Have you, dear reader, had your moments? The little triumphs, I mean. Exertion and striving and the grasping within your hands...
And then always someone to take that moment away from you? For some of us, anyway. You and me, dear reader, and our poor brethren. Forever at the mercy of the tragedy of little wins, and the tiny inevitable losses.
Peon and Rudolphus and Aeneas are our brethren, dear reader. They carry many scars, almost all of them well earned. Most of them bone deep, carved there by those always ready to take. Yes, indeed, these three are, as you might know, travelers of the road of tears.
Which... which also means that Rudy and Aeneas and Peon have their little preparations. Their little defenses. Against those that might waylay them when they journey...
From The River To The Sea - An Excerpt From The Old Empire Book 2 (forthcoming), by M. K. Dreysen
The guest left her hosts and returned to the villa. The evening might well have been young by some standards. But when traveling, she preferred to let the night owls remain safely unobserved.
She did not work through protective rituals upon entering her rooms. Nor did she make a practice of the more mundane rituals of spycraft. Some of this, she told herself, was simply lack of necessity.
The scholastic community she'd begun her career in was possessed of many failings. Physical skulduggery not being one of the more prevalent of those. She knew intellectually that the work she now pursued lay in a slightly different world.
One much more likely to attract the sort of person who'd make it their business to inspect a traveler's rooms when the traveler was otherwise occupied. But, to date, this concern remained purely theoretical.
And so she entered her rooms without looking for disturbance. Raising and testing wards. Assessing her security. For this trip, Vioncala told herself, and a few more, she could set aside as unnecessary the paranoia that should come naturally to the new job.
Across town, she knew, Gregory, her employer's chief representative here, settled himself into bed. Trinian, Gregory's second, allowed himself another beer, but otherwise pursued a similar route. Their day's work began early.
Vioncala let the links to their minds fade to bare whispers. She had promised Gregory and Trinian that she would meet them tomorrow at the factory. But only around mid-morning.
She had work yet to do this evening.
Vioncala prepared for this work by first filling the kettle, then setting that kettle over the fire. She set tea in a cup, and a chair before the fire. Not too close, enough to feel the flicker of heat.
Not so close she'd pitch herself into the fire if something went wrong.
Only then, preparations in place, did Vioncala remove her cloak and outer garments and lay them across the table. This done, she pulled the steaming kettle and set it aside for a moment while she stretched and settled her mind and body.
The moment was coming. So Vioncala poured hot water into the cup. Set the kettle close enough to the fire so that it would remain warm but not boil, and sat in the chair. Where she let her mind drift.
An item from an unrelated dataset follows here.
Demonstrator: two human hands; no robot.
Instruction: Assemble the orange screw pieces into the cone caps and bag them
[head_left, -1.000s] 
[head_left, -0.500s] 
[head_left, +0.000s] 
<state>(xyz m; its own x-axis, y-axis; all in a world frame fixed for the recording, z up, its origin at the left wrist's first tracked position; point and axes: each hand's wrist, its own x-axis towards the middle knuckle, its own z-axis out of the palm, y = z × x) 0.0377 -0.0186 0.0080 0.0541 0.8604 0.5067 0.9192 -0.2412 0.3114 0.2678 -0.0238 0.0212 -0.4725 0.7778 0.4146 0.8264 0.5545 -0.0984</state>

Through the villa. The streets. Past Trinian's home. A few blocks more and her spirit passed the villa of the governor; splendid, large enough to host multiple visitors of high status in the Empire. Or those with money enough to pretend to it.
Her path roughly paralleled the river. East, opposite direction of that she'd travel in the morning to get to Gregory's factory. East, away from the Empire.
Toward the ghosts.
She'd known of the temple long before she'd heard of the family who now employed her. Or their factory. When Marcio had first approached her, and mentioned this town and Gregory's factory as one of his family's, she'd thrilled slightly in recognition.
Here, so very close to the Bosporus, the temple's location hinted of Homer. Of Troy. Naturally enough, the Empire's scholars alternated between fevered dreams of their city's founding and the apostate's mistrust of the nature of miracles.
The ghosts insured that few of them attempted the expeditions necessary to make the choice between the two poles. The ghosts, and whatever else the temple might use to guard its secrets.
Vioncala let her spirit drift close enough so that the temple filled her mind's view. And no further. In this form, she could listen to the traitor and the general discuss their responsibilities. She could feel the breath of the adulterer's mistress. Capture the gleam in the burglar's eye.
Ghosts couldn't have cared less. In this form she was just as mortal, just as subject to their predations. If not more so. No, she remained here, just shy of the temple steps. And waited.
For the three tomb robbers to step between the shadows.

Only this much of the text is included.